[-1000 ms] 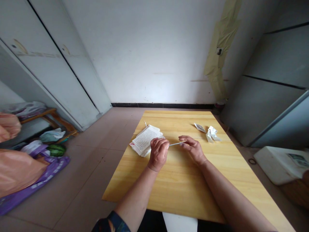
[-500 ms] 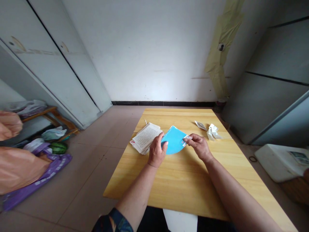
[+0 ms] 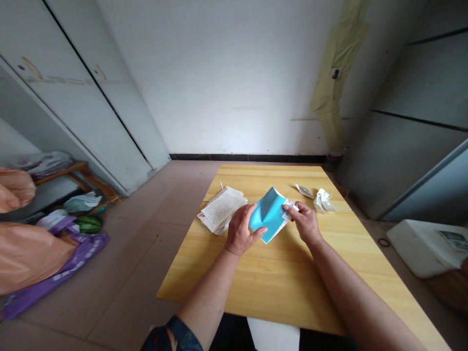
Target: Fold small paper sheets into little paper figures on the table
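A blue sheet of paper (image 3: 268,210), like a booklet cover, is held tilted above the wooden table (image 3: 270,278). A printed white strip shows along its right side. My left hand (image 3: 241,229) has the left edge, thumb over the front and fingers at the far side, partly hidden. At the right edge my right hand (image 3: 302,219) pinches the white strip between thumb and fingers. Left of my left hand lies a stack of loose printed pages (image 3: 222,209), its corners uneven.
Crumpled white paper (image 3: 323,201) and a small folded paper piece (image 3: 304,190) lie at the table's far right. A white box (image 3: 424,246) stands on the floor to the right. Purple and orange bags (image 3: 36,253) and a watermelon (image 3: 88,224) are on the left.
The blue sheet has turned and opened flatter, showing more of its white strip. My left thumb has shifted right across its lower edge; my right hand has moved slightly right with it.
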The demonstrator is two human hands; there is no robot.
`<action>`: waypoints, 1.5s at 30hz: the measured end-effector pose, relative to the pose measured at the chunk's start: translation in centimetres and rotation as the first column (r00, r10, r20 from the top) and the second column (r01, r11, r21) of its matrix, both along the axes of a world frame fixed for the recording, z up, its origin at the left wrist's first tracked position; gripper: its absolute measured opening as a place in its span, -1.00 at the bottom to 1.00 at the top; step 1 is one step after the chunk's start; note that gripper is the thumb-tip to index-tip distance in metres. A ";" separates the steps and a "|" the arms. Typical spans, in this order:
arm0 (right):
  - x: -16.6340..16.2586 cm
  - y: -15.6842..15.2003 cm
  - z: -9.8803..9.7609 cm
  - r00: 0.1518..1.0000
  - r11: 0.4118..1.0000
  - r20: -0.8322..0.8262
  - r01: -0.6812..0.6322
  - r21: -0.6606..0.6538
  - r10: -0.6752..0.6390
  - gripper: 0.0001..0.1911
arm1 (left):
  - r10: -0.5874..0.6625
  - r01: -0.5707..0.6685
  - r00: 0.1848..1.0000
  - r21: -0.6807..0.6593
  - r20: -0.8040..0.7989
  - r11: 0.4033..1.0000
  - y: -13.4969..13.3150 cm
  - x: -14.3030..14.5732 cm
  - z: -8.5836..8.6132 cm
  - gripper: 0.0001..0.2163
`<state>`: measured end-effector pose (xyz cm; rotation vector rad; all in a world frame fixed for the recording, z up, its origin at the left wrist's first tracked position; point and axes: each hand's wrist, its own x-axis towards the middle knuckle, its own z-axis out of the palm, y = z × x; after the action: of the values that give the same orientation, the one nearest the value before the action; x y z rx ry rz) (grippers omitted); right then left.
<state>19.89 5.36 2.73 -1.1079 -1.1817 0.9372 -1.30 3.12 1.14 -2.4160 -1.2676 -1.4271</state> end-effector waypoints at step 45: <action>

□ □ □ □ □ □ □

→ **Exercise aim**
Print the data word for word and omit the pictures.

→ **Result**
[-1000 ms] 
[-500 ms] 
[+0 ms] 
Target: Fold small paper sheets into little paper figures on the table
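A blue sheet of paper (image 3: 268,210), like a booklet cover, is held tilted above the wooden table (image 3: 270,278). A printed white strip shows along its right side. My left hand (image 3: 241,229) has the left edge, thumb over the front and fingers at the far side, partly hidden. At the right edge my right hand (image 3: 302,219) pinches the white strip between thumb and fingers. Left of my left hand lies a stack of loose printed pages (image 3: 222,209), its corners uneven.
Crumpled white paper (image 3: 323,201) and a small folded paper piece (image 3: 304,190) lie at the table's far right. A white box (image 3: 424,246) stands on the floor to the right. Purple and orange bags (image 3: 36,253) and a watermelon (image 3: 88,224) are on the left.
The blue sheet has turned and opened flatter, showing more of its white strip. My left thumb has shifted right across its lower edge; my right hand has moved slightly right with it.
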The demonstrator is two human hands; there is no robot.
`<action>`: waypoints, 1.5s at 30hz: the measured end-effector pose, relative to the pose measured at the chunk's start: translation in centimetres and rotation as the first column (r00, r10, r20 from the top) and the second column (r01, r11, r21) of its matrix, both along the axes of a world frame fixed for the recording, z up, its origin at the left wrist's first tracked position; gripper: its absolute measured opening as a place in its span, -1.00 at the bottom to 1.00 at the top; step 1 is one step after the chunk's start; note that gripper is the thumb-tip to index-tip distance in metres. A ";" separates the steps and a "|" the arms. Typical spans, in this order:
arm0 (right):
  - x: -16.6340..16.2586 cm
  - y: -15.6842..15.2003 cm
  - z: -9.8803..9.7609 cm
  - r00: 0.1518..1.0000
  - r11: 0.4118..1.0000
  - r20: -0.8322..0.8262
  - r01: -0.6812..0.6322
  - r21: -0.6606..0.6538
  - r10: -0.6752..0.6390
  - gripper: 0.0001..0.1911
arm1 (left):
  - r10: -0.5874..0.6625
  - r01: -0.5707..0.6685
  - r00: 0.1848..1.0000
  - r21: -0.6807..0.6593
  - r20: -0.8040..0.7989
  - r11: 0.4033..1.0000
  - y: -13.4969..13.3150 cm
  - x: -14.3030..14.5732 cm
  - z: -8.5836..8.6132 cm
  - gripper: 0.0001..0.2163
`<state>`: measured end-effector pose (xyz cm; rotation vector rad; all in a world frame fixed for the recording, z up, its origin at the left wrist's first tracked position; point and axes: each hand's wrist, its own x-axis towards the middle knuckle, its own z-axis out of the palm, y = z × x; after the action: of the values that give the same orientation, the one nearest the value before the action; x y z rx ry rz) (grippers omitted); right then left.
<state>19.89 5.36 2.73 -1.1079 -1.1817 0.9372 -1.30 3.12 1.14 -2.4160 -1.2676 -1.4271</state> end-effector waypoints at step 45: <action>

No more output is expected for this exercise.